:: What is needed ::
In your copy, include every line of the listing below exactly but none of the pictures.

:: Dataset extract ::
▬▬▬▬▬▬▬▬▬▬

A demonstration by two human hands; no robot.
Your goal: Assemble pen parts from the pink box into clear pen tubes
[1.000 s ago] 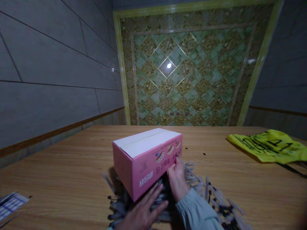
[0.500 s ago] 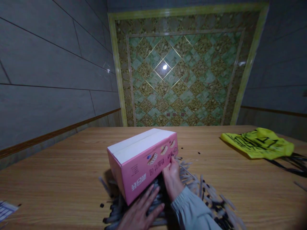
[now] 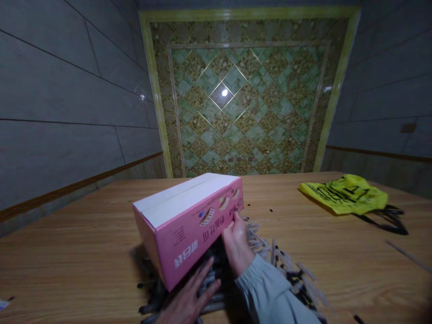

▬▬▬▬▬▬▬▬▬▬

:: Result of this exercise ::
A demonstration by two human hands; no robot.
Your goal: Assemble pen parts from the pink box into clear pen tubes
[1.000 s ago] 
[0.500 s ago] 
[now] 

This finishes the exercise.